Task details: For this exercise, retype all the data exactly and exclude every image.
BEGIN Supplied information
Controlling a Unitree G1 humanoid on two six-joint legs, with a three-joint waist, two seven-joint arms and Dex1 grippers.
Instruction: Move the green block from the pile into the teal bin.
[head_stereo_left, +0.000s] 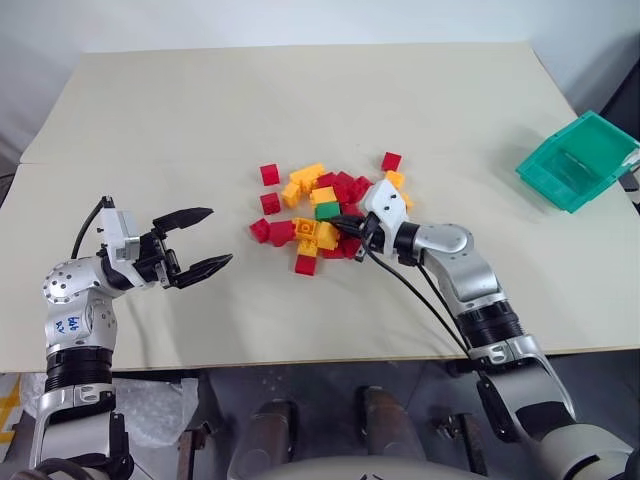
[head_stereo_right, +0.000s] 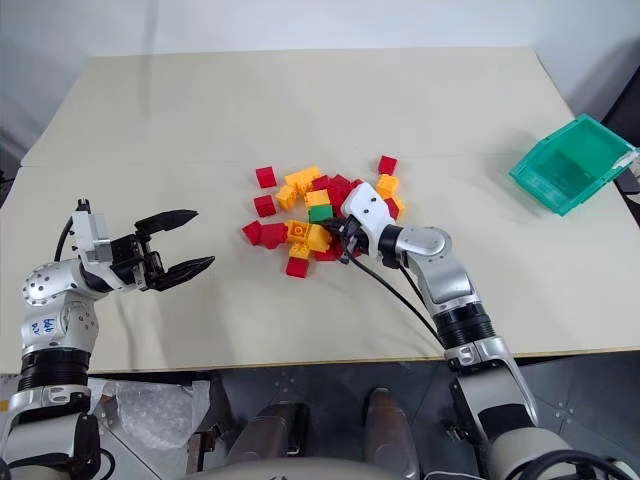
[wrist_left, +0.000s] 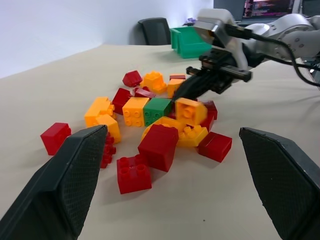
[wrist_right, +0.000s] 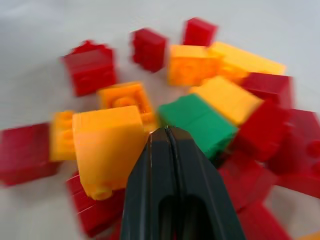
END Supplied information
Solution below:
Controlling a Unitree G1 humanoid on two six-joint legs, with a three-joint waist, two seven-joint arms and Dex1 grippers.
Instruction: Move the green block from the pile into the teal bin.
[head_stereo_left, +0.000s] 
[head_stereo_right, +0.000s] 
[wrist_left, +0.000s] 
[wrist_right, +0.000s] 

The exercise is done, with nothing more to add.